This month, Franklin Pugh Professor of Molecular Biology and Genetics, and researchers Chitvan Mittal grad, Olivia Lang grad, and William KM Lai grad, discovered that inducible systems work in tandem with constitutive systems to produce state-variable results.” on” or “on”. “Off” state of certain cofactors: This highlights new insights into how the epigenome affects transcription within cells.
The team posted their to study “A selective SAGA and TFID PIC integrated assembly pathway for equilibrated and induced promoters” in the journal Genes and Development.
The study used yeast as a model to determine the functionality of inducible systems within the genome dedicated to gene expression. Inducible systems are systems that are normally activated by environmental changes in the microenvironment. Pugh compared yeast as a simpler model to study the molecular machinery that regulates genes in humans.
“It turns out that the molecular machinery that regulates genes in yeast is quite similar to that in humans, so by studying yeast at the molecular level, we gain a better understanding of human gene regulation at the molecular level,” he said. pugh. “But yeast is not human, so there are also many differences. The fundamentals are quite similar.”
With this yeast model, the researchers were able to define distinct mechanistic differences between types of inducible systems compared to constitutive systems.

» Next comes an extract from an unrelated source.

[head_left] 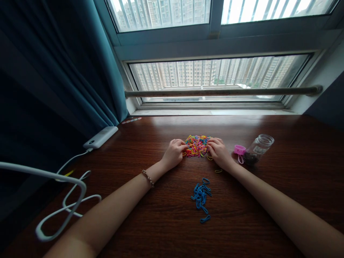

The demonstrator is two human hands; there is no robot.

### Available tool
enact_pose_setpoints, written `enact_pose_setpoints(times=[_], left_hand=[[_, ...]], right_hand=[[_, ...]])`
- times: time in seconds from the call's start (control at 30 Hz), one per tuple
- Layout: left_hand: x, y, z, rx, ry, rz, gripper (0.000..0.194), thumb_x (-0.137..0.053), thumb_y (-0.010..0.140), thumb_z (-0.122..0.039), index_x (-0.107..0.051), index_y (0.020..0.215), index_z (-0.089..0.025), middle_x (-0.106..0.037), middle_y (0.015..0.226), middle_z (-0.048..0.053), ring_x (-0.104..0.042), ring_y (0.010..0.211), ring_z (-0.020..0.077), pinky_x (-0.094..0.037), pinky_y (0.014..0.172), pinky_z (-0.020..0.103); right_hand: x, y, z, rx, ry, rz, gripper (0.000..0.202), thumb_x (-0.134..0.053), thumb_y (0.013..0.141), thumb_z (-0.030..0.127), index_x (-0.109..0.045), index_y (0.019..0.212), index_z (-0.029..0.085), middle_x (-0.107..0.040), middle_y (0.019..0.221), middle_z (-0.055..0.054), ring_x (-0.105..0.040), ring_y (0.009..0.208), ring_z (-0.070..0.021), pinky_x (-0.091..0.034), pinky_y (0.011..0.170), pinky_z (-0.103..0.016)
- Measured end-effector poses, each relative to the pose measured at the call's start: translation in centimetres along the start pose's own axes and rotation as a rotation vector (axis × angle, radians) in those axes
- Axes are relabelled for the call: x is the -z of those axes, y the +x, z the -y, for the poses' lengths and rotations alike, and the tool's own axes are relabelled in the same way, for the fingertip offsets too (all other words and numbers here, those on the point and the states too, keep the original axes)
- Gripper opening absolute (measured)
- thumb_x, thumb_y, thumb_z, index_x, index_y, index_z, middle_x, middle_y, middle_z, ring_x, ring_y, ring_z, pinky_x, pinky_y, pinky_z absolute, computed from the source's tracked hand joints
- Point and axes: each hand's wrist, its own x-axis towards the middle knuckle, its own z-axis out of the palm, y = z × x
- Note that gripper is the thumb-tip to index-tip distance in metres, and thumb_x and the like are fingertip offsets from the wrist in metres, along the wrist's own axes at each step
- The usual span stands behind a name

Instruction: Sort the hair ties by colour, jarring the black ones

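Observation:
A pile of small multicoloured rubber bands lies on the dark wooden table. At its left edge, my left hand has its fingers curled in against the bands. My right hand touches the pile from the other side, fingers bent and drawn together. The fingertips of both hands are too small and partly hidden to show what they pinch. Closer to me, between my forearms, is a separate loose heap of blue rubber bands. A single yellowish band rests just below my right hand.
Right of my right hand, a clear jar with dark contents leans at a tilt beside a pink lid. A white power bank with a looping white cable lies at left, near the blue curtain. A window and rail stand behind.

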Motion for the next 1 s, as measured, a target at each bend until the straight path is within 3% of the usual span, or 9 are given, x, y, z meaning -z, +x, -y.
enact_pose_setpoints(times=[0.17,0.3,0.47,0.7,0.8,0.9,1.0], left_hand=[[0.0,-0.1,0.2,0.06,-0.059,-0.132,0.029,-0.044,0.075,-0.003,-0.063,0.093,-0.015,-0.058,0.094,0.008,-0.051,0.093,0.0198,-0.043,0.086,0.036],[0.2,0.0,0.1,0.11,-0.118,-0.232,0.023,-0.049,0.075,-0.007,-0.061,0.093,-0.015,-0.057,0.094,0.008,-0.053,0.092,0.0189,-0.046,0.083,0.032],[0.4,0.1,-0.1,0.153,-0.168,-0.274,0.007,-0.054,0.076,-0.012,-0.059,0.078,-0.016,-0.06,0.082,0.005,-0.056,0.082,0.0173,-0.047,0.077,0.031],[0.5,0.0,-0.2,0.172,-0.221,-0.274,0.005,-0.056,0.077,-0.017,-0.059,0.081,-0.016,-0.064,0.08,0.004,-0.06,0.077,0.0164,-0.048,0.072,0.028],[0.8,-0.2,-1.4,0.053,-0.276,-0.265,0.008,-0.053,0.08,-0.019,-0.059,0.084,-0.015,-0.065,0.082,0.006,-0.06,0.078,0.0161,-0.048,0.072,0.028],[1.3,-0.7,-3.7,-0.18,-0.317,-0.21,0.011,-0.049,0.082,-0.016,-0.059,0.087,-0.015,-0.066,0.083,0.007,-0.06,0.082,0.0161,-0.048,0.076,0.03],[1.8,-1.2,-5.9,-0.566,-0.292,0.02,0.018,-0.045,0.083,-0.013,-0.058,0.095,-0.015,-0.067,0.085,0.007,-0.061,0.083,0.0155,-0.047,0.078,0.03]], right_hand=[[-0.4,-0.1,0.1,0.024,-0.118,0.11,0.035,-0.04,0.089,0.035,-0.056,0.115,0.018,-0.052,0.122,-0.01,-0.038,0.116,-0.0274,-0.032,0.098,-0.046],[-0.7,-0.2,-0.1,0.021,-0.158,0.165,0.037,-0.041,0.088,0.036,-0.056,0.116,0.018,-0.051,0.124,-0.01,-0.035,0.12,-0.03,-0.027,0.099,-0.052],[-0.4,0.0,-0.6,0.007,0.053,-0.001,0.033,-0.038,0.088,0.029,-0.064,0.104,0.014,-0.06,0.111,-0.012,-0.046,0.112,-0.0247,-0.037,0.096,-0.043],[1.1,0.0,0.2,-0.104,0.252,-0.171,0.024,-0.046,0.084,0.025,-0.067,0.093,0.018,-0.065,0.097,-0.008,-0.06,0.09,-0.0214,-0.046,0.082,-0.035],[1.8,-0.1,0.7,-0.158,0.227,-0.209,0.019,-0.051,0.081,0.025,-0.068,0.086,0.019,-0.066,0.088,-0.007,-0.061,0.082,-0.021,-0.047,0.076,-0.033],[2.0,-0.2,0.9,-0.196,0.217,-0.228,0.015,-0.054,0.078,0.025,-0.067,0.08,0.018,-0.066,0.083,-0.006,-0.061,0.078,-0.0204,-0.046,0.073,-0.032],[2.0,-0.3,1.0,-0.229,0.255,-0.226,0.017,-0.054,0.078,0.025,-0.066,0.088,0.018,-0.066,0.083,-0.005,-0.061,0.076,-0.0193,-0.047,0.07,-0.03]])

While inducible genes are genes that are only expressed under specific environmental conditions, housekeeping genes are genes that are always expressed and serve as the basis for the functioning of gene expression in the genome.
Within the subgroup of inducible genes there are promoters specific to this type of system that have to be activated or “induced” to effectively activate the instructions of the gene.
The researchers distinguished five pronounced classes of promoters specific to their research goals in their paper: RP, induced, equilibrated, constitutive, and condition-specific, such as being induced by heat shock.
Through complex characterizations of these different types of promoters, the researchers determined a dependency between specific cofactors, or general transcription factors, and inducible promoters.
A cofactor it is a molecule attached to a protein that allows it to function. A transcription factor, a protein involved in the transcription of DNA into RNA, uses cofactors to transcribe DNA. Transcription is vital to the expression of a protein in a cell, which determines how a cell functions.
The researchers elucidated a dependence of inducible promoters on a high concentration of general transcription factors to a more specific TBP-associated factor, called TBP-associated factors or TAF.
This dependency suggests a compelling mechanism that TAF could absorb to create an environment capable of assembling the supplies needed to start transcribing DNA into RNA, but this warrants further follow-up, the researchers say.
“We would like to try to eliminate the TAF in other ways [mutations] to accomplish this and see if we can get at least some transcript,” Pugh said.
Although this complex communication and responsiveness throughout the yeast and human epigenome can never be fully assessed in a single paper, Pugh points to new research directions from this new paper with a rapidly changing horizon.
“What we found is that most PICs [pre-initiation complex] components such as TFIIB, TBP [and] RNA polymerase II does not [contact or interact with specific transcription factors]Pugh said. “However, we found one that does: TFIIA. While TFIIA is thought to be a general transcription factor, it behaves more like a TAF.”
Pugh said these findings will improve our understanding of how small environmental changes can affect our epigenome, opening up further discussions about genetic disorders and other diseases that arise throughout a human’s lifetime.